The Cinderella story is definitely not the only romantic love narrative in our cultural air. (Thank goodness, as princes are scarce on the ground.) Psychologist Robert Sternberg outlines 26 major love narratives in his book, Love is a Story, but says there are loads more. Here are two examples. Sternberg’s love as a “Police Story” features the characters of a “police officer” and a “suspect”. The officer approaches love in terms of surveillance and control and tries to ensure the “suspect” obeys all their laws of love. Break the law, and punishment will ensue. Or, in Sternberg’s “love as a garden” narrative, love needs to be nurtured and tended in order to grow. This sounds a lot healthier than the police narrative … until you consider the pruning and weeding. Topiary, anyone? (Check out more of Sternberg’s love stories here.) Interestingly, Sternberg says each person is likely to host a number of love narratives.

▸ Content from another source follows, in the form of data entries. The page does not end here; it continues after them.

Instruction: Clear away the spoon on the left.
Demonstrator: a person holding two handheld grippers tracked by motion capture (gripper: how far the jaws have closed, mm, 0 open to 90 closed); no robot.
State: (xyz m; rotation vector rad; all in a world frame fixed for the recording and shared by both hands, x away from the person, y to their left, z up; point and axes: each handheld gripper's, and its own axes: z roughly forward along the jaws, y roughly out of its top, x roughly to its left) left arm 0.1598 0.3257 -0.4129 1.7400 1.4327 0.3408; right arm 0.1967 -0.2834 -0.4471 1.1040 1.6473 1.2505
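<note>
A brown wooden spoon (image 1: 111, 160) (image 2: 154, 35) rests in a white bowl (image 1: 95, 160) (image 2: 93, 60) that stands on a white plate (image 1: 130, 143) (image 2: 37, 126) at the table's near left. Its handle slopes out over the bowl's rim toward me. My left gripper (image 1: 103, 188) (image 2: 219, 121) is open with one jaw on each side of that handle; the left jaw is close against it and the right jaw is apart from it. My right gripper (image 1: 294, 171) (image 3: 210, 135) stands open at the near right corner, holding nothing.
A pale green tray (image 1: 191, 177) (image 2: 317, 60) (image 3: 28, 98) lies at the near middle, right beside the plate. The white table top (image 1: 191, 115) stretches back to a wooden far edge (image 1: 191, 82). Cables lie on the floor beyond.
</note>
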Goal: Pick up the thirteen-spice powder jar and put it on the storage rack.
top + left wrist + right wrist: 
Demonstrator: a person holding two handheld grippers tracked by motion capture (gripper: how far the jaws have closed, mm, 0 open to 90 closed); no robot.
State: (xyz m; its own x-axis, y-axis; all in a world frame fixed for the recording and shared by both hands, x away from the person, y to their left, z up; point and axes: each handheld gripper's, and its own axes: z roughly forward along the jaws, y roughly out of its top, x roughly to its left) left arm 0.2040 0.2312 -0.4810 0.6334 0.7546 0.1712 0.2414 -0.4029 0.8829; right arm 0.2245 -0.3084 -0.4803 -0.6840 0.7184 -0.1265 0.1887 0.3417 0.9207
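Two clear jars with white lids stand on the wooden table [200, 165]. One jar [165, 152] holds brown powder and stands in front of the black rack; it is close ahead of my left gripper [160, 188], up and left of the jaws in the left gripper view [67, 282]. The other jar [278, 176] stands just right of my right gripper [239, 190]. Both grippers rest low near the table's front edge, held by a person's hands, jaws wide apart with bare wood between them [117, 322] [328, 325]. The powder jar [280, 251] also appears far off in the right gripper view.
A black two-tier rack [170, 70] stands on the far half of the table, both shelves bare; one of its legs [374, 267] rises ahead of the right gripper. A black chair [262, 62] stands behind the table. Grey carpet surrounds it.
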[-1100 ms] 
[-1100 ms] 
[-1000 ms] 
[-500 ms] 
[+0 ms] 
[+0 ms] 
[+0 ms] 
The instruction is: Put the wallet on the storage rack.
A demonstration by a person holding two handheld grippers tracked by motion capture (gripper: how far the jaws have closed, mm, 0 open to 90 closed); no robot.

So, the potential problem with dark romance is that it reiterates and strengthens some narratives that I wouldn’t want slipping into my subconscious and defining my life. Livia is coerced into sex and marriage and babies with three men, but it ends in a life of luxury for her and happily-ever-after. Loss of (female) liberty is a frequent trope of dark romance, and a domineering hero is practically guaranteed. On the surface, we know that this is just fiction, but tell the story often enough and it may sink into the subconscious to seem a valid recipe for love. If I were in a coercive relationship, I might apply the narrative and decide to put up with abuse to get my happily-ever-after. Oh, and I’d also be reassured that the gender stereotypes of dominant man, submissive woman is conducive to love.

So what’s the attraction?

Okay, okay, stop preaching! Dark romance simply offers a fantasy escape. Readers are simply exploring taboos in fictional safety and know better than to mistake fairy tales for reality, right? Here are some reasons readers give for enjoying dark romance:

  • “the appeal is knowing that you alone have the power to change the monster. Knowing he’d change his very nature for you.”

  • “it’s a safe way to enjoy something dangerous. Like a horror movie or a roller coaster. You get to ‘experience’ it, but without the risk”

  • the hero goes to extreme lengths over the heroine: he will destroy anything or anyone that threatens her; this is “a level of devotion women rarely experience in life”

  • it’s “a battle of the sexes in which the woman always wins … the more obdurate the hero, the sweeter the triumph when the heroine brings him to his knees”.

As for me, I suspect the attraction is the reader’s experience of extremes of passion within the safety net of romance (a guaranteed happy ending). The hero loves the heroine and won’t truly hurt her: he always knows the true boundaries of her (often unspoken) consent and will never violate them.

In the end, a reader “consents” to take this dark romance ride. Authors generally provide content warnings or other indications of darkness within. Besides, we can’t actually ban publication, can we? I dived down this dark rabbit-hole because I was curious: what is dark romance, is it bad for women, and why do readers crave it? Here are my tentative answers: all about sexual taboos, probably, and extremes within a safety net. Happy reading!

Some References:

Bhanot, S., “An assessment of the intersection between love and violence: Do romance narratives support the development, continuation and attitudinal tolerance of intimate partner violence?” PhD thesis, University of Windsor, 2009,

@Ramonel11, “Genuine question: why do you like dark romances?” 15 August 2021,

Sullivan, A. S, “From Darcy to dickheads: why do women love the bad boy?”, in S. Fanetti (ed.), New Frontiers in Popular Romance: Essays on the Genre in the 21st Century, McFarland, 2022.

Wood, J. T., “The normalization of violence in heterosexual romantic relationships: Women's narratives of love and violence”, Journal of Social and Personal Relationships, vol. 18, 2001, pp. 239-261.